TASK STATEMENT: In the data, find the word "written" and copy out every line that has it.

....

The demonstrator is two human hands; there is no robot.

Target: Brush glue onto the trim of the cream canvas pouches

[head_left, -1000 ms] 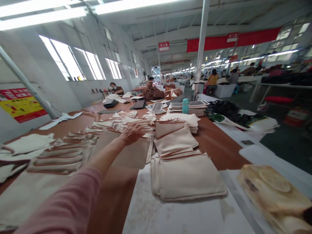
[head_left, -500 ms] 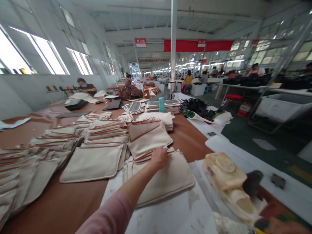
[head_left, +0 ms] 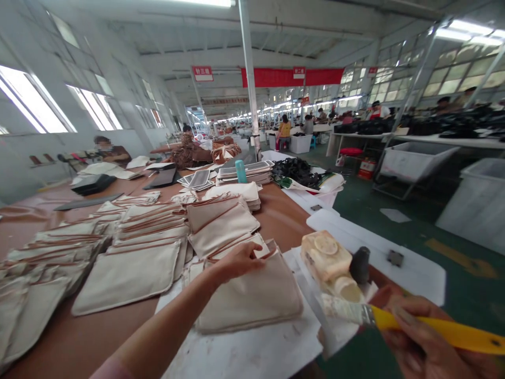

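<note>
On my feed, the left hand [head_left: 236,261] lies on top of a stack of cream canvas pouches with brown piped edges [head_left: 248,300]. Its fingers [head_left: 252,252] are relaxed and slightly spread, released rather than clenched, pressing the upper edge without gripping it. The stack sits on a white paper sheet [head_left: 244,352] laid over a brown table top [head_left: 276,221]. The right hand [head_left: 418,337] is clenched around a flat paintbrush with a yellow handle [head_left: 445,331], its fingers [head_left: 410,337] grasping the shaft. The pale, crusted bristles [head_left: 343,310] point left, just beside a yellowed lump of dried adhesive [head_left: 325,256] and a dark grey cone-shaped object [head_left: 360,266]. I cannot tell whether the bristles touch anything.

Caution: if the bristles carry wet residue, a swing to the left across the white paper sheet could mark the canvas. A careless sweep of the metal ferrule [head_left: 369,316] could topple the dark grey cone-shaped object, which stands close by. The left hand holds nothing firmly, so sideways pressure could slide the top pouch off the stack. Fragments of the crusted lump, if disturbed, could also fall onto the fabric.
</note>
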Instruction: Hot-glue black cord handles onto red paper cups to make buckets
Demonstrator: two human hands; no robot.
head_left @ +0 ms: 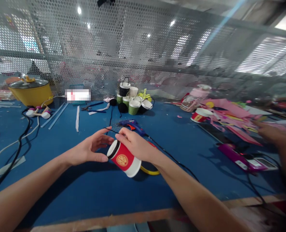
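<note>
My right hand [133, 141] is closed round a paper cup [123, 159] with a red sleeve and a gold round emblem. The cup is tilted, its mouth facing up and left. A black band of cord [114, 149] lies round the cup just below its rim. My left hand [94, 146] is beside the mouth, fingers spread and thumb close to the rim; whether it touches cannot be seen. Black cord [111, 116] runs back from near my fingertips towards a small black ball of yarn [113, 102]. A yellow curved handle or ring [150, 171] shows partly behind the cup.
Behind my hands lies a blue glue gun [133, 125] with its cable. Several small cups with handles [134, 106] stand by the mesh. Pliers [92, 106] and a yellow pot [32, 91] are at left. Another person's hand [269, 132] is over pink scraps [236, 112] at right.
</note>
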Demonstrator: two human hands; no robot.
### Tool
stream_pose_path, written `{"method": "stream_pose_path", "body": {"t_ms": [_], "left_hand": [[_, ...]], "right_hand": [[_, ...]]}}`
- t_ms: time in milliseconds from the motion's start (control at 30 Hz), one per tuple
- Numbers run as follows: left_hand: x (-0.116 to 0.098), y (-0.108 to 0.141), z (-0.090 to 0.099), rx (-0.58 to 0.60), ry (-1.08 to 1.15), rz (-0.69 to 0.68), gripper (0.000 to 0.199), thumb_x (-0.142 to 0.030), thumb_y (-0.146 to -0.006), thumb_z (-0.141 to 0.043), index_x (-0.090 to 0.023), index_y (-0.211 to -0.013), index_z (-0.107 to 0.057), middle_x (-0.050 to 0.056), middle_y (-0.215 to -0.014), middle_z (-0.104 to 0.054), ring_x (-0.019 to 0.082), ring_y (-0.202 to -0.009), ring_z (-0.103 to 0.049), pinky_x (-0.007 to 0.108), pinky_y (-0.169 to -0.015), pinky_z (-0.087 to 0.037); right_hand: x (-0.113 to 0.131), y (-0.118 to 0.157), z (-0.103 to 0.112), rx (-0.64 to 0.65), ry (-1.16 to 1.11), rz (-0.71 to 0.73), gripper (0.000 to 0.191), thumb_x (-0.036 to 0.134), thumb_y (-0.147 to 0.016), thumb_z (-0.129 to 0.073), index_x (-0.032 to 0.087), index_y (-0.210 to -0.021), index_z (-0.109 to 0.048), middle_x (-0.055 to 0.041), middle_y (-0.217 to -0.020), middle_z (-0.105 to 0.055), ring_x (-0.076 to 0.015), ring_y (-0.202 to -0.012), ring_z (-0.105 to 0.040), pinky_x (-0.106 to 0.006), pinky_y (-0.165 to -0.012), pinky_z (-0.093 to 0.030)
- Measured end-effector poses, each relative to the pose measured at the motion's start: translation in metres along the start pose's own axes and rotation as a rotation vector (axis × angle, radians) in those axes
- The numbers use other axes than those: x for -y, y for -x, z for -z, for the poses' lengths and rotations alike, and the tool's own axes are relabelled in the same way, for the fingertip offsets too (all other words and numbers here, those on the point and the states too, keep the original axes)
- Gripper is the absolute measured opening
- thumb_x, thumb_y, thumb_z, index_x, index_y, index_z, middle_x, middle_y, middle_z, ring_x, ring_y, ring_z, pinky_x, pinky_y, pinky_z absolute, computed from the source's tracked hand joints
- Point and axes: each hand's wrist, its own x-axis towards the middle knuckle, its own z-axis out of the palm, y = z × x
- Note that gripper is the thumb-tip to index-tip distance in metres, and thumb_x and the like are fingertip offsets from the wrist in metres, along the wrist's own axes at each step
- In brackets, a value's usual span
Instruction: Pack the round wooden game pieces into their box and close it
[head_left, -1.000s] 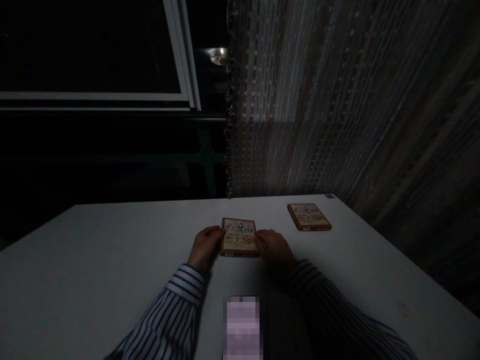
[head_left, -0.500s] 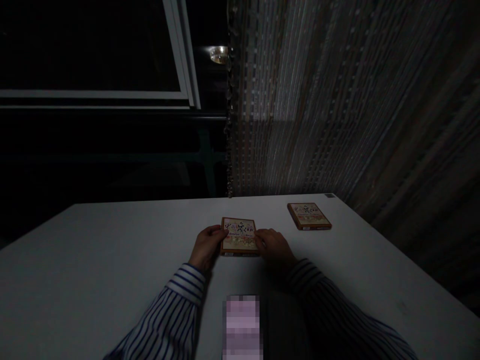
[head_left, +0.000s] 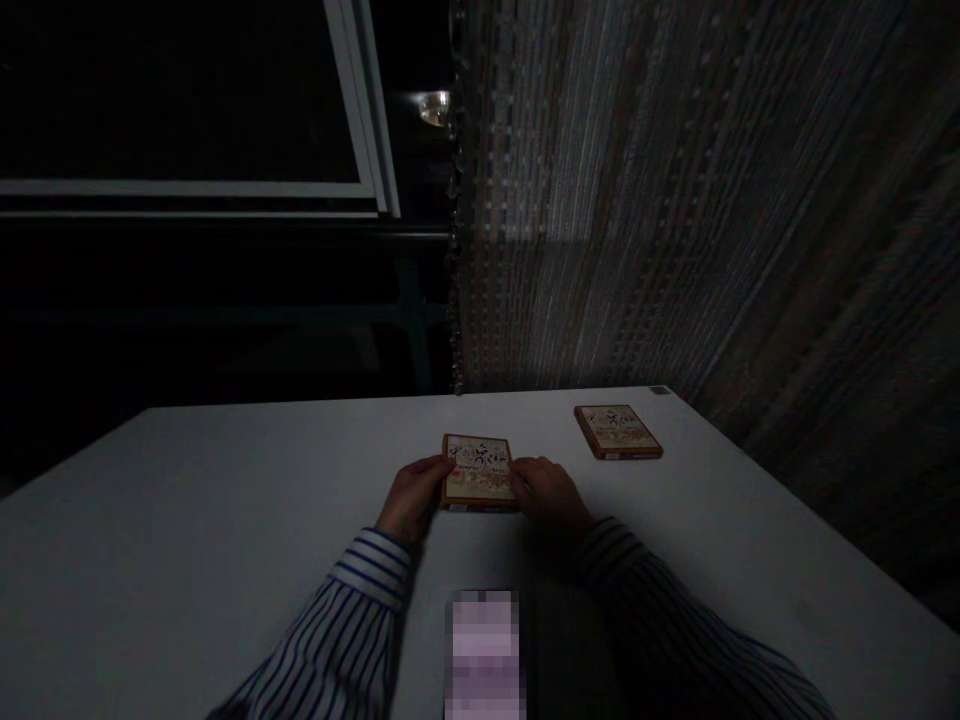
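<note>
A flat Chinese chess box (head_left: pixel 480 478) with a brown border and printed lid lies on the white table (head_left: pixel 262 500), between my two hands. My left hand (head_left: pixel 411 495) grips its left edge, the thumb resting over the lid. On the opposite edge, my right hand (head_left: pixel 553 495) is closed with the thumb and forefinger at the box's side; its other fingers are curled and partly hidden. Farther back on the right lies a second, matching Chinese chess box (head_left: pixel 619 432), which neither hand touches.
A phone-like object with a blurred pinkish screen (head_left: pixel 485 655) is at the near edge, between my forearms. Behind the table hangs a bead-string curtain (head_left: pixel 570 220), running along the right side. A window frame (head_left: pixel 367 160) stands at the back left. The room is dim.
</note>
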Motion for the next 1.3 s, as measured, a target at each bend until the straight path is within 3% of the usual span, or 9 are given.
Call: {"method": "stream_pose_path", "body": {"t_ms": [567,800,967,1167,1300], "left_hand": [[0.002,0.000,-0.001,0.005,-0.033,0.025,0.018,-0.013,-0.071,-0.061,-0.006,-0.087,-0.063,0.013,-0.077,-0.069,0.020,-0.067,-0.066,0.028,-0.063,-0.053],[0.004,-0.002,0.001,0.010,0.004,0.014,0.019,-0.011,-0.070,-0.062,-0.006,-0.089,-0.062,0.013,-0.078,-0.069,0.018,-0.066,-0.066,0.027,-0.066,-0.053],[0.004,-0.001,0.000,0.020,0.056,0.009,0.021,-0.010,-0.072,-0.059,-0.005,-0.092,-0.062,0.014,-0.079,-0.069,0.019,-0.069,-0.066,0.028,-0.065,-0.054],[0.001,0.004,-0.002,0.064,0.080,0.016,0.023,-0.011,-0.074,-0.058,-0.004,-0.096,-0.061,0.014,-0.083,-0.069,0.020,-0.072,-0.066,0.028,-0.066,-0.054],[0.000,0.009,-0.004,0.098,0.069,0.046,0.025,-0.014,-0.074,-0.059,-0.006,-0.098,-0.060,0.014,-0.086,-0.068,0.020,-0.073,-0.066,0.027,-0.065,-0.054]], "right_hand": [[0.003,0.000,0.002,-0.003,-0.037,-0.017,0.028,0.026,-0.088,-0.037,0.016,-0.100,-0.059,-0.0057,-0.098,-0.064,-0.0171,-0.089,-0.053,-0.026,-0.078,-0.035],[0.002,0.000,0.001,-0.050,-0.162,-0.078,0.031,0.028,-0.086,-0.039,0.015,-0.105,-0.059,-0.0075,-0.099,-0.064,-0.0181,-0.089,-0.055,-0.027,-0.080,-0.038],[0.002,-0.001,0.005,-0.073,-0.395,-0.201,0.034,0.032,-0.084,-0.040,0.016,-0.108,-0.058,-0.0079,-0.094,-0.066,-0.0189,-0.083,-0.060,-0.029,-0.073,-0.044],[0.000,-0.008,-0.001,-0.089,-0.997,-0.420,0.043,0.038,-0.078,-0.049,0.012,-0.112,-0.053,-0.0091,-0.091,-0.068,-0.0194,-0.083,-0.063,-0.028,-0.069,-0.050],[-0.001,-0.013,-0.002,-0.099,-1.219,-0.513,0.042,0.039,-0.073,-0.055,0.012,-0.105,-0.057,-0.0075,-0.084,-0.069,-0.0196,-0.075,-0.064,-0.030,-0.065,-0.052]]}}
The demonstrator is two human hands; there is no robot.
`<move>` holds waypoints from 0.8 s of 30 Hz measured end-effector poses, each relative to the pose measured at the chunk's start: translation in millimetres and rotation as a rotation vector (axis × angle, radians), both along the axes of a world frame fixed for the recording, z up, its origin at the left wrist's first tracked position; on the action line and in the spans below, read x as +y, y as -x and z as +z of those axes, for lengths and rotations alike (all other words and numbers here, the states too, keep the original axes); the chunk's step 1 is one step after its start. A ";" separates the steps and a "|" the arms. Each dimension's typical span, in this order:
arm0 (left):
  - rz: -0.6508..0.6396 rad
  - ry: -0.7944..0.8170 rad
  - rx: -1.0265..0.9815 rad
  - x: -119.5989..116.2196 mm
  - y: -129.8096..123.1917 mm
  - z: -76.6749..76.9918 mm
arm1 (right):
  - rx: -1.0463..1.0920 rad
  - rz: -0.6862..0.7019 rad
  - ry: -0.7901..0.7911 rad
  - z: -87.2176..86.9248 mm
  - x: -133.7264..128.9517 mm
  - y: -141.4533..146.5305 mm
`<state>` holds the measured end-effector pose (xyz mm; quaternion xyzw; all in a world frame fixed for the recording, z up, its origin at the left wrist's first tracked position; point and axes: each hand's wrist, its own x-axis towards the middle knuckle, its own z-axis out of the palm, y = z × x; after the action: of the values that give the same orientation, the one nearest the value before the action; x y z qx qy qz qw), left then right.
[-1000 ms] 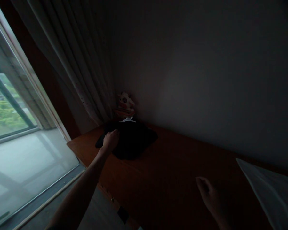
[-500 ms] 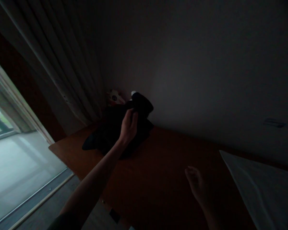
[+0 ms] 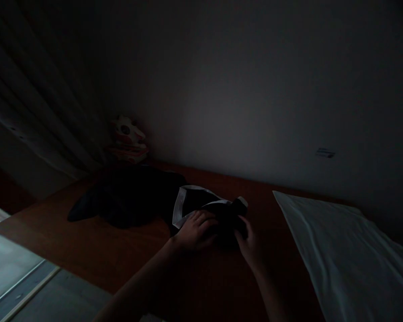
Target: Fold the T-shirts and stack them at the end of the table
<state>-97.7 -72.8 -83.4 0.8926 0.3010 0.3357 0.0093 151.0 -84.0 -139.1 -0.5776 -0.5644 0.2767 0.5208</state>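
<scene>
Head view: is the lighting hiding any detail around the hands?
Head view: very dim; the black cloth loses most of its folds to near-black, though its white trim stands out. Head view: the left hand and right hand show dimly, partly lost in shadow. Head view: brightest at the pale surface, lower left.

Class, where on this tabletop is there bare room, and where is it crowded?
Bare: wooden tabletop between black garment and near-left edge; strip between right hand and white cloth. Crowded: mid-table, left hand on white-trimmed black cloth; far-left corner, by cow figurine.
</scene>
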 end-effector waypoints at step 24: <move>0.465 0.660 -0.779 23.7 22.0 -8.1 | 0.103 -0.417 0.014 32.6 0.4 -40.0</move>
<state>-119.7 -49.1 -91.5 0.5624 0.5532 0.5219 0.3244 191.0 -83.5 -106.6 -0.6708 -0.4032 0.1960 0.5908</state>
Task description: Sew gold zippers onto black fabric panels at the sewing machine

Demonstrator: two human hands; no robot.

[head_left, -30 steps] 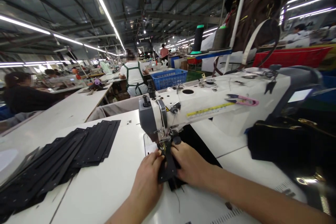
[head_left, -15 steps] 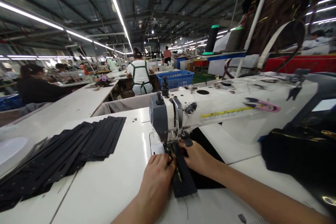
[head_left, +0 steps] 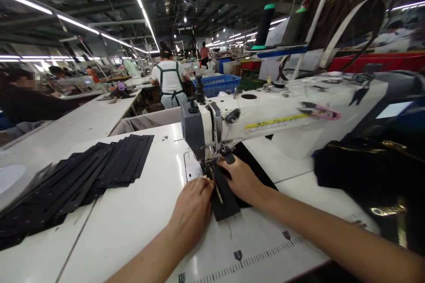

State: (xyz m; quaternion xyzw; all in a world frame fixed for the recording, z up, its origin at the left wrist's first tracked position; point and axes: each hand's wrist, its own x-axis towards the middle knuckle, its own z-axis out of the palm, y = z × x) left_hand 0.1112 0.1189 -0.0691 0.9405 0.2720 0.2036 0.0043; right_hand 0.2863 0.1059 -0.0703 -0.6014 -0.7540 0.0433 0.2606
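Note:
A black fabric strip (head_left: pixel 227 201) with a gold-toothed zipper (head_left: pixel 218 194) lies under the presser foot of a white sewing machine (head_left: pixel 282 115). My left hand (head_left: pixel 192 205) is closed on the strip's left edge, fingers bent and pinched together just in front of the foot. On the other side, my right hand (head_left: pixel 244 179) grips the strip's right edge close to the needle area; its fingertips are partly hidden by the machine head. A larger black piece (head_left: pixel 252 163) lies beneath my right hand. A loose thread hangs from the strip's near end.
Fanned black strips (head_left: pixel 99 170) with slots cover the table's left side. Black items with gold zippers (head_left: pixel 358 163) lie at right. Pink-handled snips (head_left: pixel 320 110) rest on the machine arm. A blue crate (head_left: pixel 217 85) and a seated person (head_left: pixel 169 77) are ahead.
The head view has tilted down and turned slightly right, bringing the ruler marks near the front edge into view. The strip's near end sits slightly closer to the needle. Both hands keep their hold.

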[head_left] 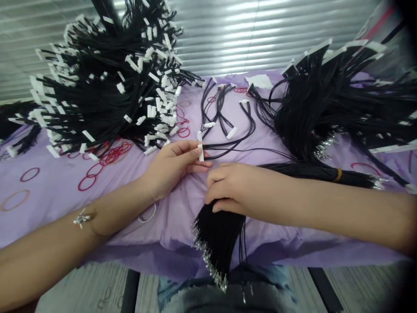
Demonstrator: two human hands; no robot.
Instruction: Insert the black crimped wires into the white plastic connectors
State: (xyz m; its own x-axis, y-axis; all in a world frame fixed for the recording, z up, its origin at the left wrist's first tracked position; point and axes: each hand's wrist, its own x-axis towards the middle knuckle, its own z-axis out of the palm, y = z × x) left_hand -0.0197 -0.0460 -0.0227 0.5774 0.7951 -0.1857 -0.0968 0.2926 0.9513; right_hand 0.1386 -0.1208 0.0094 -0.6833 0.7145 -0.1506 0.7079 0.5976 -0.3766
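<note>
My left hand (172, 167) pinches small white connectors (200, 148) between thumb and fingers, and their thin black wires (228, 144) run off to the right across the cloth. My right hand (228, 189) closes around a thick bundle of black wires (218, 234), which fans out towards me and ends in bare metal terminals (208, 265). The two hands are close together but apart. Part of the bundle is hidden under my right hand.
A large heap of black wires with white connectors (107, 87) lies on the purple cloth (65, 204) at the left, and another (325, 104) at the right. A bundle tied with an orange band (338, 174) lies beyond my right arm. Red rubber bands (112, 154) are scattered about.
</note>
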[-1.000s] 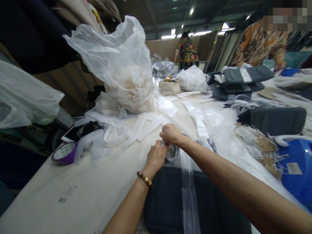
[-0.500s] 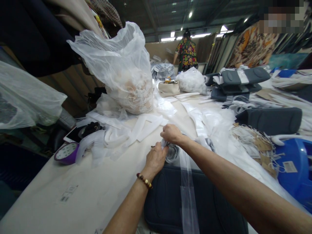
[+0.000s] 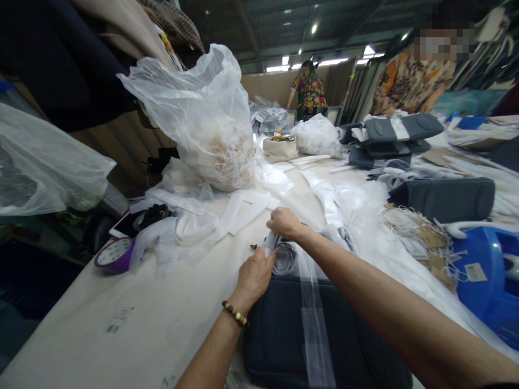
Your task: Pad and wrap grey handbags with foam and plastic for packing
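Observation:
A dark navy padded bag lies flat before me, with a clear plastic strip running across it. Against its far edge is a grey coil, perhaps a rolled strap, under clear film. My left hand is at the coil's left side, thumb and fingers pinching a whitish plastic wrap. Just beyond, my right hand is closed in a fist at the wrap's upper end. A small metal clasp pokes out left of the wrap.
A large translucent bag of tags stands at the back left. White foam strips lie before it. Left is a purple tape roll. On the right are tags with strings, a blue plastic container and stacked dark bags. Two people are beyond.
My left hand has drawn slightly down and left, opening a small gap to the right hand and baring more of the wrap. My right hand stays almost in place.

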### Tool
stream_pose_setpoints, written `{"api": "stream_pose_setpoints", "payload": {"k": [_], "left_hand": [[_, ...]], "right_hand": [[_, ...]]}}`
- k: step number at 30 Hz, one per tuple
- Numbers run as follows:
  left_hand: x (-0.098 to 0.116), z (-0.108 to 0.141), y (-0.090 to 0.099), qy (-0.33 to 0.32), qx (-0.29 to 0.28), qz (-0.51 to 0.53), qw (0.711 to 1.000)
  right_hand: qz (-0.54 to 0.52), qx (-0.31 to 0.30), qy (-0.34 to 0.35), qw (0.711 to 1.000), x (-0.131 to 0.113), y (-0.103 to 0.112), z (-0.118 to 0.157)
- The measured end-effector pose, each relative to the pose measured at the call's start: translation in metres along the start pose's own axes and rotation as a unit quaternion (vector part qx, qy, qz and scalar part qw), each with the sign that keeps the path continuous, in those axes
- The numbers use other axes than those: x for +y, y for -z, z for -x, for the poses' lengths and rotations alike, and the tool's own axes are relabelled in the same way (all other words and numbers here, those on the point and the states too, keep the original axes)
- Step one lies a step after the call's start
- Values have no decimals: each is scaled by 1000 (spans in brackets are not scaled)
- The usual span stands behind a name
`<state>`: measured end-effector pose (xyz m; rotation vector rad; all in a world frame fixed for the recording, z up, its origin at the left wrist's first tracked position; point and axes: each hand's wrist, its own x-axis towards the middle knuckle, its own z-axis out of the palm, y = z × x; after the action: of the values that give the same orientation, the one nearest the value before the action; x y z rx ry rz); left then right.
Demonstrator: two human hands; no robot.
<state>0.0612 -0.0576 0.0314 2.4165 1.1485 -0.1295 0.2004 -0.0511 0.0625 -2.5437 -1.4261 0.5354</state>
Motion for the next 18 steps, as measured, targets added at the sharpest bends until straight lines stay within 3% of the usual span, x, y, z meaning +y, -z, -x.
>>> {"api": "stream_pose_setpoints", "payload": {"k": [8, 13, 18], "left_hand": [[10, -7, 9, 9, 20, 7, 1000], [20, -9, 2, 4, 29, -15, 999], [13, -6, -1, -2, 28, -42, 999]], "right_hand": [[-9, 17, -14, 1000, -7, 7, 8], [-22, 32, -24, 999, 0, 2, 11], [-55, 40, -24, 997, -1, 1, 14]]}}
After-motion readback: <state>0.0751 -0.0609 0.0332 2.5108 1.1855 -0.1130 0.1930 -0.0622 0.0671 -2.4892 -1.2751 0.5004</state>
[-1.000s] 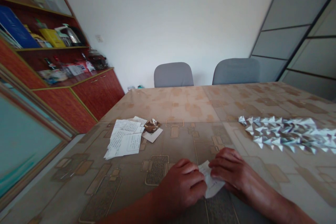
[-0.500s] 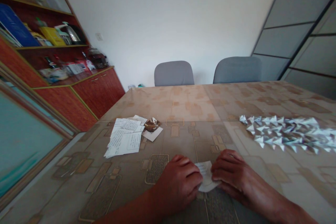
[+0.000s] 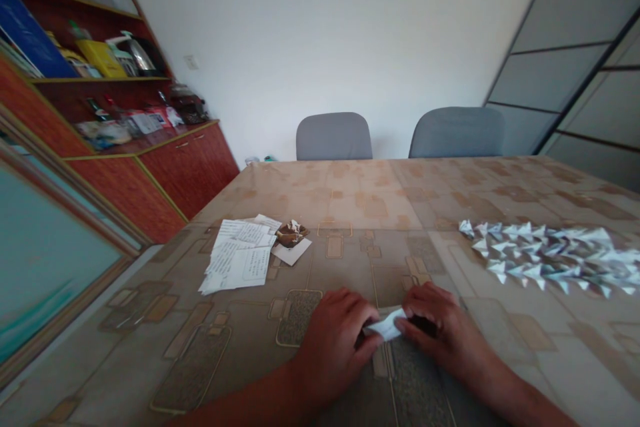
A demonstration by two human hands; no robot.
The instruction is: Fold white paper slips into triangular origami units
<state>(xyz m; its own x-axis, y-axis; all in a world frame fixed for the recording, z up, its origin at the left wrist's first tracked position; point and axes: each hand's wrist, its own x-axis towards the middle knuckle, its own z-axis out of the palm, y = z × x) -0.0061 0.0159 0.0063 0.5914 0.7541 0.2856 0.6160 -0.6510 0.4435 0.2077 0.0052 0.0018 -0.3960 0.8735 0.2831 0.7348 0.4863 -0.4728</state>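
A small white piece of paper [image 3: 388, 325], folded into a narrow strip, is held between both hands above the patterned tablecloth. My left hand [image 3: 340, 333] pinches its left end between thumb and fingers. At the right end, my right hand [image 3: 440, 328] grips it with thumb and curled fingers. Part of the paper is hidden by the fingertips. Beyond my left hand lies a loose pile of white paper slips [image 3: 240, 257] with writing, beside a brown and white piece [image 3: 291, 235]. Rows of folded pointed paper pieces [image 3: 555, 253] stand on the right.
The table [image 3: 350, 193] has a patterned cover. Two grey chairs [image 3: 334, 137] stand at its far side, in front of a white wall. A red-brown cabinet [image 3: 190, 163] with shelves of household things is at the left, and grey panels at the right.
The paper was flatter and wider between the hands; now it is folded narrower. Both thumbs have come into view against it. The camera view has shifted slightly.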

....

ANSWER TO THE PROBLEM:
stream_pose_path, written `{"method": "stream_pose_path", "body": {"t_ms": [_], "left_hand": [[_, ...]], "right_hand": [[_, ...]]}}`
stream_pose_setpoints, written `{"api": "stream_pose_setpoints", "payload": {"k": [_], "left_hand": [[_, ...]], "right_hand": [[_, ...]]}}`

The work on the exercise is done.